The building and its grounds hosted community events and visits by public figures. First Lady Mrs Benjamin Henry Sheares attended the association's annual sports meets at the premises, including the 13th annual meet where she observed a water ballet demonstration, and the 15th annual meet.

Later, First Lady Mrs Wee Kim Wee (Koh Sok Hiong), wife of President Wee Kim Wee, also attended the association's annual school sports at Field House.

The association (later renamed the Cerebral Palsy Alliance Singapore) relocated to new purpose-built premises in 2003.

=== Later uses and current status (2003–Present) ===
After the association's relocation in 2003, the state-owned property was adapted for use in early childhood education. It was first tenanted by Gracefields Kindergarten, and subsequently occupied by St. James' Church Kindergarten.

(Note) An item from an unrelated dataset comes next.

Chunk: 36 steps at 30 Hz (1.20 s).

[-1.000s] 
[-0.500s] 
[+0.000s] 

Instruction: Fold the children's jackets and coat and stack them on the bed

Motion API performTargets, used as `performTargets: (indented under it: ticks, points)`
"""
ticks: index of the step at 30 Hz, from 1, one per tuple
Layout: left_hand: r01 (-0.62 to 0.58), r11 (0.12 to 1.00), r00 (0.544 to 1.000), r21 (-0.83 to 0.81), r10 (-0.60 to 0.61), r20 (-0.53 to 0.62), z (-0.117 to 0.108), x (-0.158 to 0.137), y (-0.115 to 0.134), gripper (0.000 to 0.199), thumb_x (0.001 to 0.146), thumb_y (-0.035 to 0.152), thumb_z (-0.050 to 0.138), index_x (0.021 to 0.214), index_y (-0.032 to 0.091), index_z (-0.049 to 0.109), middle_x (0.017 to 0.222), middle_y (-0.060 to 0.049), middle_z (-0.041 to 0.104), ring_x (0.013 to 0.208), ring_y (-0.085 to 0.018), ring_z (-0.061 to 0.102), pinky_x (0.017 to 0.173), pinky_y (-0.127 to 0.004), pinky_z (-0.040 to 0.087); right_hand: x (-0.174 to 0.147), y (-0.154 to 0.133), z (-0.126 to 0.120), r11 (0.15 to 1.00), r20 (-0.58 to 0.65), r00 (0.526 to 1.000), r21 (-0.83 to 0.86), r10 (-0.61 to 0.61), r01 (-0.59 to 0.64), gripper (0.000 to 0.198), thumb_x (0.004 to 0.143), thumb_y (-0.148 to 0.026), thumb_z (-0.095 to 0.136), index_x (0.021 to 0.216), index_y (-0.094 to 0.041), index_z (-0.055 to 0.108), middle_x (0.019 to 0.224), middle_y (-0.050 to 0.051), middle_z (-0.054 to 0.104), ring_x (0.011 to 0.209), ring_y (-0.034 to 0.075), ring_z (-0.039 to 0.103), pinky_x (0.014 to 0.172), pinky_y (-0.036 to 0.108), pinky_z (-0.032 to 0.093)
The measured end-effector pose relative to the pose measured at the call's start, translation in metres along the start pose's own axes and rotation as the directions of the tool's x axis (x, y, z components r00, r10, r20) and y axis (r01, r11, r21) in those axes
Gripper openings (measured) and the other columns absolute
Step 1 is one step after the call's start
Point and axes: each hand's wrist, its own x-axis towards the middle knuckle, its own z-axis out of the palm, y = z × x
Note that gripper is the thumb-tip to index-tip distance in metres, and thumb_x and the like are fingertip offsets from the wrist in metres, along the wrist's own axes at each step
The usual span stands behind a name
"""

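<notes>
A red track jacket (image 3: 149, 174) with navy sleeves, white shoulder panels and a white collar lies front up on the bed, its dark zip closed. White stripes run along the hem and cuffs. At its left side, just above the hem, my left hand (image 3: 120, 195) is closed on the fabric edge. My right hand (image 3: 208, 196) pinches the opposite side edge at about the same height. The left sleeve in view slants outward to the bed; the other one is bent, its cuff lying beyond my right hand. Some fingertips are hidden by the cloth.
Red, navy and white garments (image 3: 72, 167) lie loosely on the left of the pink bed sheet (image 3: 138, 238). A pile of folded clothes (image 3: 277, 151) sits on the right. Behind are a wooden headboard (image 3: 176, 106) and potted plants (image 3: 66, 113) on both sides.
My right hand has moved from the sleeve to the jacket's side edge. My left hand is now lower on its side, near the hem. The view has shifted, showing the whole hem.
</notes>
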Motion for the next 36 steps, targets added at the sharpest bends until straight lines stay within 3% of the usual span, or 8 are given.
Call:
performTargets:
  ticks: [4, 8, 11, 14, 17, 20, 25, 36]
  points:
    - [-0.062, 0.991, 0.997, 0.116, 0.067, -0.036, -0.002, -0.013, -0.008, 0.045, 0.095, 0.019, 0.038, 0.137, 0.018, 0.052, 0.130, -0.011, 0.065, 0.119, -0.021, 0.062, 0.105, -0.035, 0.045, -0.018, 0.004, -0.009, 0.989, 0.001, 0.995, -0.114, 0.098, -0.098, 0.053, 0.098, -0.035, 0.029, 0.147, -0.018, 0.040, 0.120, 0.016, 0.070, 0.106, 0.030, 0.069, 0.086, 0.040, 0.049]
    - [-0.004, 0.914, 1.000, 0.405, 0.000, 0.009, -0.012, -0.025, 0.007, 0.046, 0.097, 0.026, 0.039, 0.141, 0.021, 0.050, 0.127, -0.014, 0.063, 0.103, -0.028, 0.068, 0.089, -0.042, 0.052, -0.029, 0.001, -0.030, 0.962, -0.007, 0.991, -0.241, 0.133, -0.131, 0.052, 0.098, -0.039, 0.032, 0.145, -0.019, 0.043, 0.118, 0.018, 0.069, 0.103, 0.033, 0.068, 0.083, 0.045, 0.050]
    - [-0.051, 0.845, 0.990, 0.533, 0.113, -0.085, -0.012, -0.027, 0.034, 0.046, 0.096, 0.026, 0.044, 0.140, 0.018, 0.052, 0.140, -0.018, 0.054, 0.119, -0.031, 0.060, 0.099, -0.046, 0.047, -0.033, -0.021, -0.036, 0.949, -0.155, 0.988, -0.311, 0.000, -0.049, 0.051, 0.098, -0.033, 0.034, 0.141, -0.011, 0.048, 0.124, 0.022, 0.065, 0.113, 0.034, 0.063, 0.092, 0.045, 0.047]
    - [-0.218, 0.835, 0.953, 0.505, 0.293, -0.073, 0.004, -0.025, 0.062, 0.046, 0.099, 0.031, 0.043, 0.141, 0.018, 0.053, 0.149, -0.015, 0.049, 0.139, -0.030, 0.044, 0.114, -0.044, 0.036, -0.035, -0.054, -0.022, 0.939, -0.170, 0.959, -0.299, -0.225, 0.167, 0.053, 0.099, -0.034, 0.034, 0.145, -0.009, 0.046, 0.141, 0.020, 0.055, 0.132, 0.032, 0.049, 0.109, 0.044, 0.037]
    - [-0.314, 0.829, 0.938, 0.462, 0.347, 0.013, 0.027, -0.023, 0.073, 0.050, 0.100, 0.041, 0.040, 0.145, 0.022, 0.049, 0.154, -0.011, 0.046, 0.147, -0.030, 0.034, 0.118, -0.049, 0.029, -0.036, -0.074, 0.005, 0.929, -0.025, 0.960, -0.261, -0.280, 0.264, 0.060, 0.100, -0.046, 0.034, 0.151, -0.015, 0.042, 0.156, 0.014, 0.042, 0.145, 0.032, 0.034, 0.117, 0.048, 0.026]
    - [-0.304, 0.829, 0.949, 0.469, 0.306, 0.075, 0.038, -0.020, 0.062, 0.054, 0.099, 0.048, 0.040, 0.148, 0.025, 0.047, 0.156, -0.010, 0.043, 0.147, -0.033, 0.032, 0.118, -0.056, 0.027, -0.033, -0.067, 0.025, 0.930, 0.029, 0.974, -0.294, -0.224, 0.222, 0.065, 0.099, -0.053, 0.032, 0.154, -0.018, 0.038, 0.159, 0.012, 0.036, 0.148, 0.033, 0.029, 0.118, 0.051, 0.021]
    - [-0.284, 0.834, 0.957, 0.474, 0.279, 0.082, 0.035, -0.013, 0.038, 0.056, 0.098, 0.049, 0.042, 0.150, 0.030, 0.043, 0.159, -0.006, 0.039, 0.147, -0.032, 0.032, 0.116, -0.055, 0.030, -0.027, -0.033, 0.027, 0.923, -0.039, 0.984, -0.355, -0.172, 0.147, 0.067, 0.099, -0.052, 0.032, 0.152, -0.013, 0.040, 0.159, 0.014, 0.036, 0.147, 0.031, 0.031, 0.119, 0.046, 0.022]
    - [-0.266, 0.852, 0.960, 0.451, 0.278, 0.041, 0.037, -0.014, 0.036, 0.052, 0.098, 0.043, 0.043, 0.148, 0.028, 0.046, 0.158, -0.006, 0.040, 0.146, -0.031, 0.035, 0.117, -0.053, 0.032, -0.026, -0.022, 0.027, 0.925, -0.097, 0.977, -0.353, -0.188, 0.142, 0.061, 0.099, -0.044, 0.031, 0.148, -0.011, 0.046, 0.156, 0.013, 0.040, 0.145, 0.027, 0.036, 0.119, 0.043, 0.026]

In 2025, the Singapore Land Authority (SLA) launched a tender for the building's adaptive reuse. In October 2025, the SLA announced the tender had been awarded to Singapore Kong Hong Lancre Pte Ltd. The proposal involves repurposing the mansion into a co-living residence, with interior design concepts and furnishings provided by the Japanese lifestyle brand MUJI. Plans include amenities such as co-working spaces and the establishment of a heritage gallery within the mansion to document its history, aiming to blend modern living with the building's architectural heritage.

== Architecture ==
Westbourne Mansion is a two-storey structure designed in a Neo-Classical style. It was designed by the architect Chung Hong Woot of the firm Chung and Wong. The facade features classical elements, including an Ionic colonnade supporting a porte-cochère (covered porch) and a triangular pediment above the entrance. The building exhibits a symmetrical design with balconies featuring wrought iron balustrades.

The building is documented in Lee Kip Lin's architectural survey The Singapore House 1819–1942. While the property is recognized for its heritage value, it is not currently a gazetted conservation building. It stands as a historical structure in the Gilstead Road area, which has otherwise been extensively redeveloped with modern high-rise condominiums.